# Exercise details
The required result is a line count: how many lines in this data hold the word "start". Give only that.

*** Data for the task ***

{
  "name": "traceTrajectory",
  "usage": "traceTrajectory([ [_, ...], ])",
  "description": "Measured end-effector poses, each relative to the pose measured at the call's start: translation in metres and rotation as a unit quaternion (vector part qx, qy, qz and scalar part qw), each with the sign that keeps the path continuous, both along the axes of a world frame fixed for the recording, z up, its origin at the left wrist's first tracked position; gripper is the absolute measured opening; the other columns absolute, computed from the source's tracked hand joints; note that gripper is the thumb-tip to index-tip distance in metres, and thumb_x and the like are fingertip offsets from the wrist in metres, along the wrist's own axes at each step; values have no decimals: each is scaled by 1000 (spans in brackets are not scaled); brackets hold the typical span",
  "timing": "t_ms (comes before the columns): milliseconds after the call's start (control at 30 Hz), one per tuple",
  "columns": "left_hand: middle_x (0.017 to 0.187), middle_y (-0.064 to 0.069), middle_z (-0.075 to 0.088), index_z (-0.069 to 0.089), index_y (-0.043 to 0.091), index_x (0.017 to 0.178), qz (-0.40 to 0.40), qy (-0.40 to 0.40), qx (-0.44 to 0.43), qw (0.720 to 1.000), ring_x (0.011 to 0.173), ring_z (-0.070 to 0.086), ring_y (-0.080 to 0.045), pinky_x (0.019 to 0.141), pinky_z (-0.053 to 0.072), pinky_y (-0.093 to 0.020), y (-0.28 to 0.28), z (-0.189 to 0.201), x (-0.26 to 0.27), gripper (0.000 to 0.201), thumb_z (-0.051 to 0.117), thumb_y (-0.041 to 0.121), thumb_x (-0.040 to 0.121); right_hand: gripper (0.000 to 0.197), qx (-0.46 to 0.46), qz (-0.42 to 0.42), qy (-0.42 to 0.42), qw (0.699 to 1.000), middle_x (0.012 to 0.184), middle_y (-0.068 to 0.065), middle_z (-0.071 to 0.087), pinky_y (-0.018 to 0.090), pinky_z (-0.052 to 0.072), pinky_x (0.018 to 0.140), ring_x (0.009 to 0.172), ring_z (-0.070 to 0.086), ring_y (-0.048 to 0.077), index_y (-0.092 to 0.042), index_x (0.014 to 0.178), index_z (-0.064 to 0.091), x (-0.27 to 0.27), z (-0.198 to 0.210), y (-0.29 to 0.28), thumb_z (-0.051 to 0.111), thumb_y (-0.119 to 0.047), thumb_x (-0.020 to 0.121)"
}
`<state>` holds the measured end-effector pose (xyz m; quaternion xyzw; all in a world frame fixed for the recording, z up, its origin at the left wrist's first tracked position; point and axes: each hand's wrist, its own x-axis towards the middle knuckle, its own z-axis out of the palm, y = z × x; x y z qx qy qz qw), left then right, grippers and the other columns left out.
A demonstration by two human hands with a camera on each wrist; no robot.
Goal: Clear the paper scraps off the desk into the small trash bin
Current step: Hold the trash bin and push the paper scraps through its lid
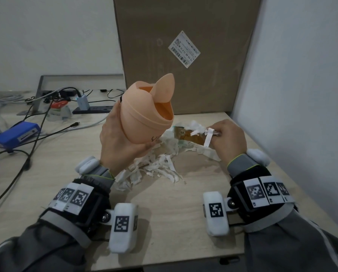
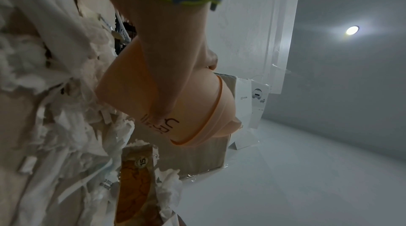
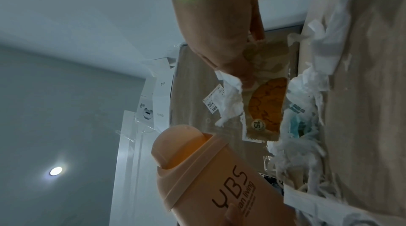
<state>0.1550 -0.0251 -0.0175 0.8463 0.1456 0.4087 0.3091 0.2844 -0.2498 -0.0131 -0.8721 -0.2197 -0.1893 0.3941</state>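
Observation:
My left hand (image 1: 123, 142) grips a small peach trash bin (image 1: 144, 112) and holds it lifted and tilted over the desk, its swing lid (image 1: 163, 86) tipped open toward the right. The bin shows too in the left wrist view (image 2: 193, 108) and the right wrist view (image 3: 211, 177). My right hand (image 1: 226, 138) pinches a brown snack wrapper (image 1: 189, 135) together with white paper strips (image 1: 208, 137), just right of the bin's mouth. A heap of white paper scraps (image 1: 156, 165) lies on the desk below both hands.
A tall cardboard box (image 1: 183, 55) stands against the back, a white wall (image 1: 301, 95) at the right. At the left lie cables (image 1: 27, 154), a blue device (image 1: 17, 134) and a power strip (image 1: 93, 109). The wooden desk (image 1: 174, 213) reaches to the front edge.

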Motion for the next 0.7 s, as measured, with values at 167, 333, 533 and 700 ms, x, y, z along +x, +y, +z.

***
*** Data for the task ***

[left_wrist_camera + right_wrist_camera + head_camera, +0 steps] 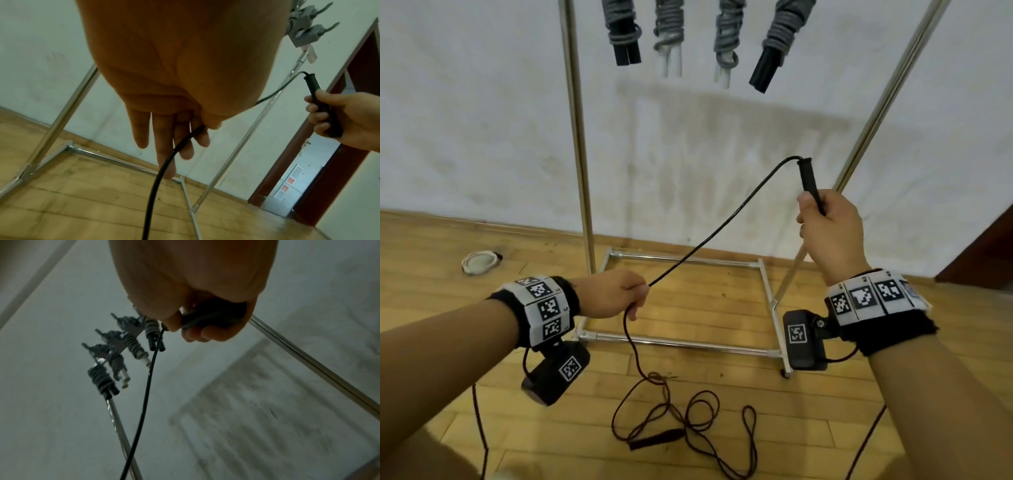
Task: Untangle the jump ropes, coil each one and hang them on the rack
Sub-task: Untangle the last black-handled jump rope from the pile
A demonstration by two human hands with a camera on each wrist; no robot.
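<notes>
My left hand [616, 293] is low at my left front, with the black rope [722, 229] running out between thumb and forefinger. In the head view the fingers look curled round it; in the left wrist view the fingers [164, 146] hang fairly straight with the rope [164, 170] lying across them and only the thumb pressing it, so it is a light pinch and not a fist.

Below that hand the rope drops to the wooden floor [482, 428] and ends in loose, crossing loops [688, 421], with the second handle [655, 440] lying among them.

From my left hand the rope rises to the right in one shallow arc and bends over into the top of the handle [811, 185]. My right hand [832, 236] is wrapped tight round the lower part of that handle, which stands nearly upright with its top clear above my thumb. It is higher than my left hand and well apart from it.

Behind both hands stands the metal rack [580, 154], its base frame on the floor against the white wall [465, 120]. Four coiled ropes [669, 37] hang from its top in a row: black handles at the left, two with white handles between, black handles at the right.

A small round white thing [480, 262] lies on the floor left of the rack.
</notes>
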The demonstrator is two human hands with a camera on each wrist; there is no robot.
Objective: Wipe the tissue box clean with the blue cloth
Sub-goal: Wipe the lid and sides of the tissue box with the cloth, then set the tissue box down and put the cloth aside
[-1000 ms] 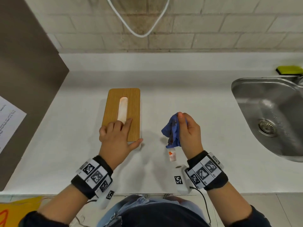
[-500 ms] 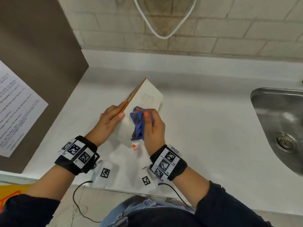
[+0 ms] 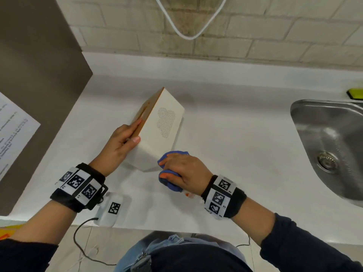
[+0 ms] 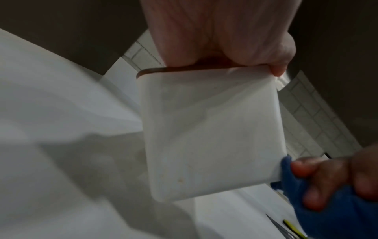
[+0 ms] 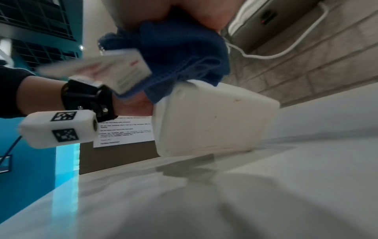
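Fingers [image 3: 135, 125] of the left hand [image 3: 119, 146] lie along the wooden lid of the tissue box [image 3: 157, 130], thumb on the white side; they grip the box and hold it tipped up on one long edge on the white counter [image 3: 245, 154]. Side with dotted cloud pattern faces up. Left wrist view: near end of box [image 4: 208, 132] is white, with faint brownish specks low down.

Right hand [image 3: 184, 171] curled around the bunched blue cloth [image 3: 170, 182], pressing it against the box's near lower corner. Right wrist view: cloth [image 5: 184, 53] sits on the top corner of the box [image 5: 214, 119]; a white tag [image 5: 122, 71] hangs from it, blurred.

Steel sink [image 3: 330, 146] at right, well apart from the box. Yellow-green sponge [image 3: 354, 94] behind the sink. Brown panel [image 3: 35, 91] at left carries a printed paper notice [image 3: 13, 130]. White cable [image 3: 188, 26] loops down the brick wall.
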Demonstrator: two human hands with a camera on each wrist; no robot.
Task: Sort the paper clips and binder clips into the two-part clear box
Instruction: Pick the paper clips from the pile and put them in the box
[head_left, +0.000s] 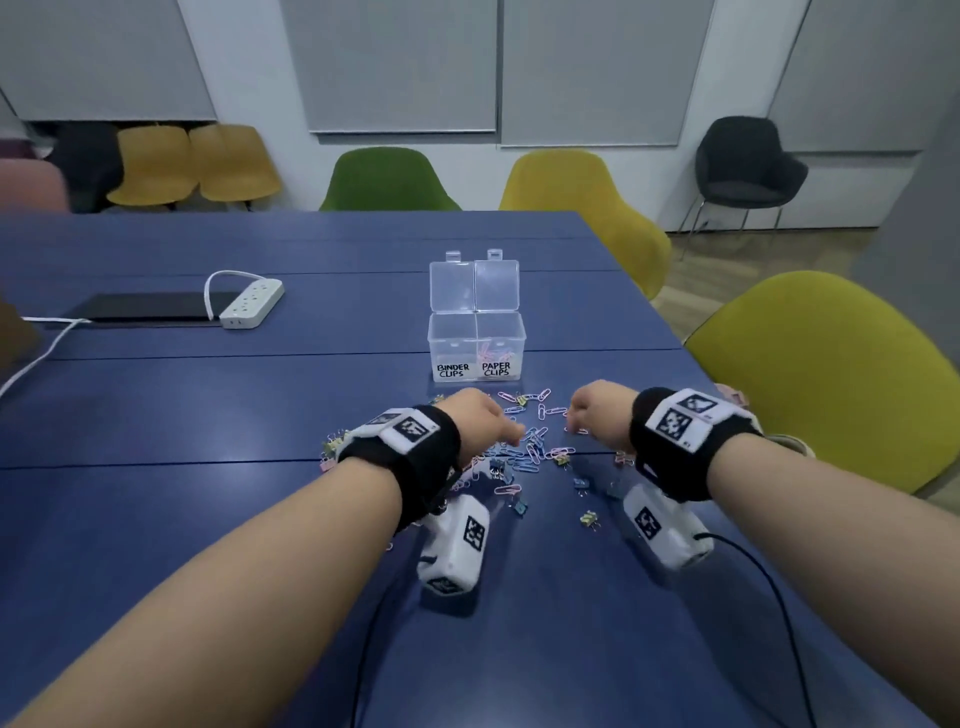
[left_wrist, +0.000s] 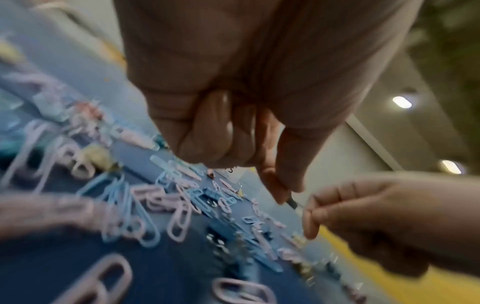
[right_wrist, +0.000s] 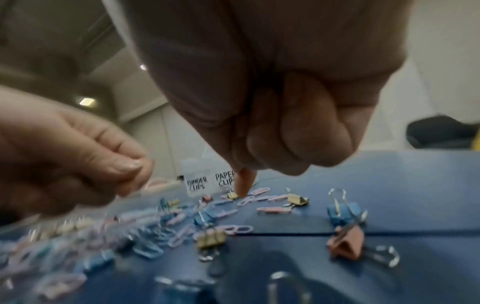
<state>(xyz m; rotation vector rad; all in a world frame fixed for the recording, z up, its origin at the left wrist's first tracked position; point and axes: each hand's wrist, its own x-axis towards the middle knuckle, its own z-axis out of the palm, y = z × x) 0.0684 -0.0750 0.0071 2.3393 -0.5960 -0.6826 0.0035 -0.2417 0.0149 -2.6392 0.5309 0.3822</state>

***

# Output for this task
2